American Catholic Cardinal Raymond Burke, the former head of the highest court at the Vatican, has said that despite what some people claim, it's not true that Christians and Muslims worship the same God.
Burke explained that while Christians seek to follow the way of Jesus, the God of Islam seeks to govern countries and people's lives.
Burke, who serves as archbishop and the patron of the Sovereign Military Order of Malta, made his remarks during a teleconference last month, the National Catholic Register reported this week, in which he said:
"I hear people saying to me, 'Well, we're all worshiping the same God, we all believe in love.' But I say stop a minute and let's examine carefully what Islam is, and what our Christian faith teaches us both."

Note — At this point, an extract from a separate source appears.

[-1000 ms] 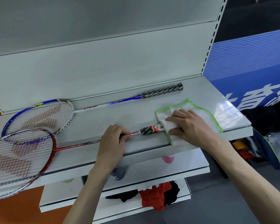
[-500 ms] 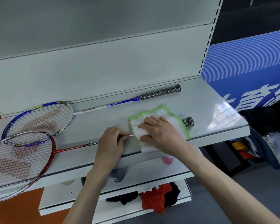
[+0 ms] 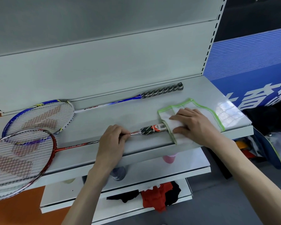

The church leader, who has defended conservative positions on a number of issues, explained that for Christians, Christ's law is written "on our hearts" and "we're given a Divine grace to live according to that law."
The difference with Islam, however, is that the God of the Muslims is a governor, Burke argued.
"In other words, fundamentally Islam is, Sharia is their law, and that law, which comes from Allah, must dominate every man eventually."
"And it's not a law that's founded on love," he added. "To say that we all believe in love is simply not correct."
The cardinal insisted that even if plenty of Muslims are gentle and kind, the truth of the matter is they follow a law that demands from them that they seek to govern the whole world.
"Whereas, in the Christian faith we're taught that by the development of right reason, by sound metaphysics, and then that which leads to faith and to the light and strength that's given by faith, we make our contribution to society also in terms of its governance," Burke explained.
"But the Church makes no pretense that it's to govern the world. But rather that it's to inspire and assist those who govern the world to act justly and rightly toward the citizens."
The Cardinal did not share who specifically has been arguing that Christians and Muslims worship the same God, but there has been controversy on the subject matter in America.
The Christian Post was the first to report last December that Larycia Hawkins, a former professor at Wheaton College in Illinois, had decided to wear a headscarf during the Advent season to show her solidarity with Muslims, and argued that followers of Islam and Christ "worship the same God." The statement caused great controversy for the evangelical college, which eventually led to Hawkins leaving her position.
Evangelical writers, such as Michael Brown, host of the nationally syndicated radio talk show "The Line of Fire" and president of FIRE School of Ministry, have also pointed out that even though Judaism, Christianity and Islam all believe in the existence of one eternal God, they do not worship the same figure.
"Someone could argue that both faiths represent human attempts to please and obey the Creator, but what those faiths say explicitly about that Creator is mutually exclusive," Brown argued in an op-ed published by CP.
"We do not worship the same God, which is why Muslims seek to convert Christians to Islam and Christians seek to convert Muslims to faith in Jesus," he added.